When I try to do that, I get the error "Cross-thread operation not
valid: Control 'TreeView1' accessed from a thread other than the
thread it was created on"

I seem to have read something about that poblem before, but can't
remember if there's a solution to it...

Please advice asap,
Johnny J.


Call the control's BeginInvoke function ([F1] for details). The invoked
function will run in the thread that created the control, which is allowed
to access it.


Armin
 
J

Johnny Jörgensen

But won't that be the same thread as my main thread???

/Johnny J.



Armin Zingler said:
Johnny Jörgensen said:
Hi I have a procudure that takes some time and thus slows down the
main system. I want to put it in a backgroundworker component to run
it asynchroneously.
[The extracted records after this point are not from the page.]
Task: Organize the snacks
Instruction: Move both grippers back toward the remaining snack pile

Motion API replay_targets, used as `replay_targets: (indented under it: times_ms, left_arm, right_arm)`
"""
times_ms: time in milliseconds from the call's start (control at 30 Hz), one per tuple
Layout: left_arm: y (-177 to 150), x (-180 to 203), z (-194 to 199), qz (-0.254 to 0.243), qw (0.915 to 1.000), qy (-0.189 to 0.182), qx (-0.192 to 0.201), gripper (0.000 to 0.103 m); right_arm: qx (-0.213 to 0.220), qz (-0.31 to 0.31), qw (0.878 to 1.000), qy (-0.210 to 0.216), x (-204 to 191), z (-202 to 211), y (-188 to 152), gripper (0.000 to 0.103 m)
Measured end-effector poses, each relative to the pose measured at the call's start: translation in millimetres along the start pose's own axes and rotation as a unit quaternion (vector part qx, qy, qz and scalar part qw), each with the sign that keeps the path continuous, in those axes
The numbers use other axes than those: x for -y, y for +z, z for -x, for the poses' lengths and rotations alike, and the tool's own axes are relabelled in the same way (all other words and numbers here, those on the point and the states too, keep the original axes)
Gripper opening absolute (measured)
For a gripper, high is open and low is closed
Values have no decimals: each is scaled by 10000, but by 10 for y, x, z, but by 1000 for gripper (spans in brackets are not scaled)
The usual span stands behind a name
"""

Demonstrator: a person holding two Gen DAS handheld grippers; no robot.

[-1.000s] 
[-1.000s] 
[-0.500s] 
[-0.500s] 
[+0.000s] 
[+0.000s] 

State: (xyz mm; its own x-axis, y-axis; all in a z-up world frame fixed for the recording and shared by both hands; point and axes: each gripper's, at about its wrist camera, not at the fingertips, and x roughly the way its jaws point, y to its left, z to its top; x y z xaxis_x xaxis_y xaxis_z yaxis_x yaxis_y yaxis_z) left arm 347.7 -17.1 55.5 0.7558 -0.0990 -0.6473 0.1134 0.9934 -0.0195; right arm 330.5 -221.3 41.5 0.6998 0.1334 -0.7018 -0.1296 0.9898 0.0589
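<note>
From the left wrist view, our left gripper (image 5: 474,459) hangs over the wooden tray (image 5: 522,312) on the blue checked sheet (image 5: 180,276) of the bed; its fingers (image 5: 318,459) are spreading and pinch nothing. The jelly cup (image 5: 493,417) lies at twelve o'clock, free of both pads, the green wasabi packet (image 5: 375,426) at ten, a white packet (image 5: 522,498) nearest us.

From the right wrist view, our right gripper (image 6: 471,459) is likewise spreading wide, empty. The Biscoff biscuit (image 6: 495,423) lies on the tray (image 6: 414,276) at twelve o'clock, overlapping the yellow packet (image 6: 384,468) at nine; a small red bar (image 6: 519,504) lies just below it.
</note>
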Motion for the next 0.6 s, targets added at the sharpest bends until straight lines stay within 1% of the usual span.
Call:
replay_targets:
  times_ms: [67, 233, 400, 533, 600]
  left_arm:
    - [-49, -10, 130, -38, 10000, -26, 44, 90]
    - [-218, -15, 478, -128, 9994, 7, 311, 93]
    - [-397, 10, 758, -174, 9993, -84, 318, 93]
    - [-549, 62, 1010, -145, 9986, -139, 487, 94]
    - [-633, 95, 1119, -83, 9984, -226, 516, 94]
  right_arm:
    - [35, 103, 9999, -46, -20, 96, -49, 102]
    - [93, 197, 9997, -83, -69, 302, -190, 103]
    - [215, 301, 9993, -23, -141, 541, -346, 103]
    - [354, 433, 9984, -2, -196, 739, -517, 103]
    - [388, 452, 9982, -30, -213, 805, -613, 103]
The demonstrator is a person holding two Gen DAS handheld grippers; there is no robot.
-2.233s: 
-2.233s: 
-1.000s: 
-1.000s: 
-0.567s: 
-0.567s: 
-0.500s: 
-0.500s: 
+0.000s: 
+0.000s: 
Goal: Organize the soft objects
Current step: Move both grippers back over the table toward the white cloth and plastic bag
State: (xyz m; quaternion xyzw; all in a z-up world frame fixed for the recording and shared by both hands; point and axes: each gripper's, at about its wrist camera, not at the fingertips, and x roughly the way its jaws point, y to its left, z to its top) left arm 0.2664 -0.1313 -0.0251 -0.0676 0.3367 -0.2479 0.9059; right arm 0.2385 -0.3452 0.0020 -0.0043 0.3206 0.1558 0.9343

But in the procedure, I want to update a
TreeView control I have on my main form.

When I try to do that, I get the error "Cross-thread operation not
valid: Control 'TreeView1' accessed from a thread other than the
thread it was created on"

I seem to have read something about that poblem before, but can't
remember if there's a solution to it...

Please advice asap,
Johnny J.


Call the control's BeginInvoke function ([F1] for details). The invoked
function will run in the thread that created the control, which is allowed
to access it.


Armin
 
R

rowe_newsgroups

But won't that be the same thread as my main thread???

Yes.

The problem is that the background worker's thread is not your main
thread, which is why you need to use BeginInvoke to delegate control
back to the main thread.

Thanks,

Seth Rowe
 
P

Phill W.

Johnny said:
Hi I have a procudure that takes some time and thus slows down the main
system. I want to put it in a backgroundworker component to run it
asynchroneously. But in the procedure, I want to update a TreeView control I
have on my main form.

When I try to do that, I get the error "Cross-thread operation not valid:
Control 'TreeView1' accessed from a thread other than the thread it was
created on"

But the whole point of the Background worker is that it raises events
(ProgressChanged, RunWorkerCompleted, etc) as the background job proceeds.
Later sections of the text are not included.